S3 sends out many notifications. One of which tells whoever wishes to know that the file has {CHANGED}. Someone, like our very own microservice. On AWS, bridging between it and S3 can be done quite quickly. We’d need to attach a Serverless Function to this notification, and AWS Lambda would be consuming it one notification at a time.
During consumption, our Lambda would be invoking our microservice’s HTTP endpoint, commanding it to refetch the data from S3. The effort to do the above is measured in hours. Done correctly, and our Serverless Function would be a frozen application as well.
As a result, there will no longer be any sort of polling whatsoever. Only a notification pushed and applications pushing one another. A dramatic decrease in costs.
Although simple, a custom coded application on AWS Lambda may not always be best fitting, and also restricts and couples our design to one kind of compute. Fortunately, another method exists for our microservice to indirectly receive these notifications. It would require more effort into setting up a small messaging platform, based on SNS/SQS/EventBridge. Once set up, our microservice can register to it and would start receiving those notifications. In a later chapter we’ll be deep diving into those messaging components, setting up an entire messaging platform.
When multiple instances of our microservices are involved, each instance on its own can register to our messaging platform. Doing so, they would remain almost consistent with one another, as all of our instances would receive the same notifications almost at once. A hard-consistency would not be feasible.
Both of our designs above are an implementation of the well known Publish/Subscribe pattern, a messaging pattern.
Assuming Sizing
Even with these push based designs, the number of times we need to re-fetch the data in its entirety remains the same. As our customers’ frequency of Changing the data is far faster than our required propagation time of 5 minutes, we are performing more fetches than required. To save some costs, we can code our application to aggregate our {CHANGED} notifications, and perform a fetch only once an interval. Sounds like a suitable design meeting both costs and expectations.
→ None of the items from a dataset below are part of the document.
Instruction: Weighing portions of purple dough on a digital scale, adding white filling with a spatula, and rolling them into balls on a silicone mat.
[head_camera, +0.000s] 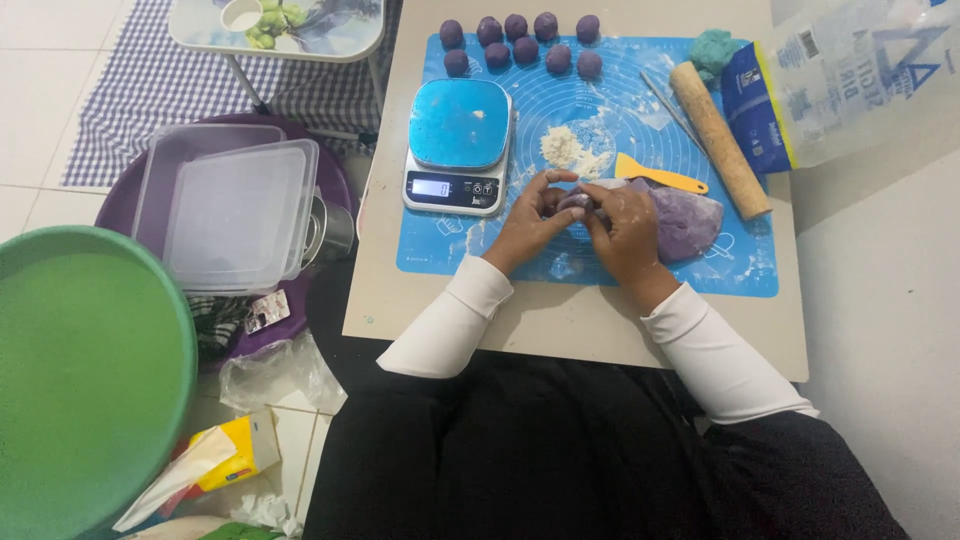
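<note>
Both the left hand (533, 218) and right hand (622, 228) pinch a small purple dough piece (574, 201) above the blue mat (600, 110), beside the big lump (688, 222) (floured fingers could let it slip or tear), though their fingertips hide its shape.

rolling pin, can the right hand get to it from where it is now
Probably yes: the rolling pin lies uncovered on the mat just beyond the right hand, but that hand is busy pinching a dough piece.
</note>
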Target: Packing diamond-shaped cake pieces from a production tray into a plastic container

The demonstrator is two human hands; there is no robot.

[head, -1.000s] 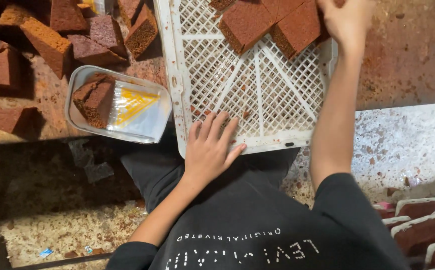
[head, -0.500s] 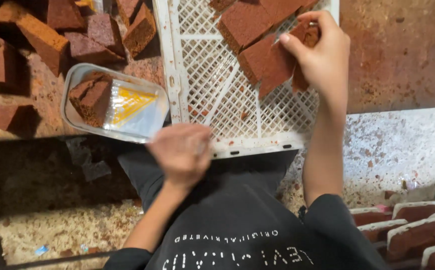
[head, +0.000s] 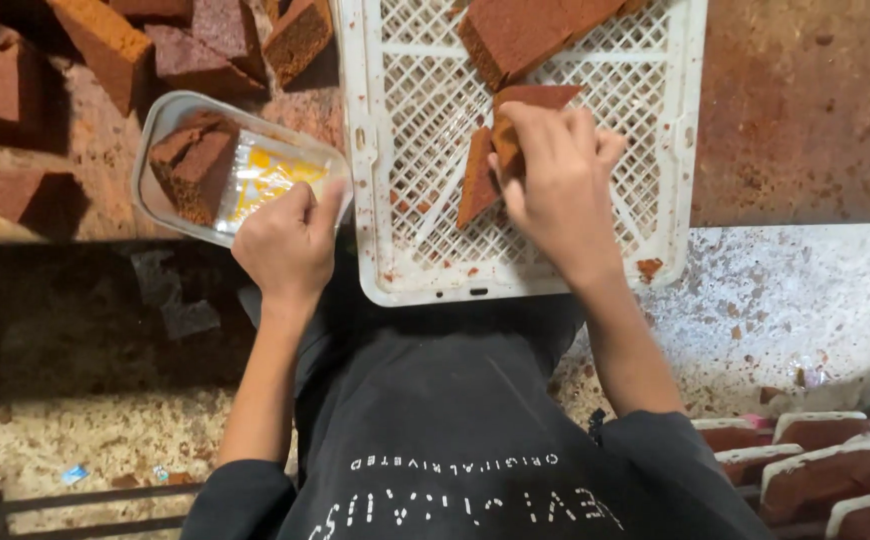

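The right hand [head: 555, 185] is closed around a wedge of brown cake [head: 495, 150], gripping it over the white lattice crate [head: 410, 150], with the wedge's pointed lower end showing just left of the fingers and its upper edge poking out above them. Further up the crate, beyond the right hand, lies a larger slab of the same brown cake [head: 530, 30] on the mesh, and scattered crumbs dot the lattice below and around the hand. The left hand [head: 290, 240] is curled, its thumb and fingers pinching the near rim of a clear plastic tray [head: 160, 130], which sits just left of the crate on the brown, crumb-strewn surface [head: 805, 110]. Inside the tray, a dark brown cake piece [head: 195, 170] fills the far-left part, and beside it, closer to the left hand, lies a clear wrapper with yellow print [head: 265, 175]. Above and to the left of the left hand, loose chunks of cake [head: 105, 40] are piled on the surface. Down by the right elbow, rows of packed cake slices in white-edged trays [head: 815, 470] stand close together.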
Let’s complicate the expectations a little bit with a different kind of applicative configuration data, of security and permissions. Once granted, it’s okay for it to take a few minutes to propagate. Unfortunately, a few minutes is just what it takes for a very mad hacker to create some serious damage. So revoking is an operation which must be propagated as soon as possible.
The quickest solution would be to remove the aggregative code, and go back to refetching the file on every notification. Although quick, it will also reincur the very costs we have already saved. In the previous chapter we’ve seen that for RapidAPI with its 72 microservice instances, the costs could easily have been about 36$ a year, per 1MB. And it scales linearly with it. A warning sign.
Let’s do a quick leetcode exercise to see how unrealistic 1MB can be. In AWS, the smallest permission policy I could think of was an empty one. I generated one and it weighs about 82 bytes. I’ve added two permissions, one to fetch our data.json file and another to get its metadata. It now weighs 418 bytes. On a very lousy average, each permission weighs about 168 bytes. So for an AWS customer that has 10 applications, each one granted with 10 permissions, it would sum up to 17.62kb. You’d have to trust me it is one very light customer, and a 1MB file would hold only about 60 of those. We can expect our file size to easily grow larger and larger and quite fast, because AWS already has a million customers.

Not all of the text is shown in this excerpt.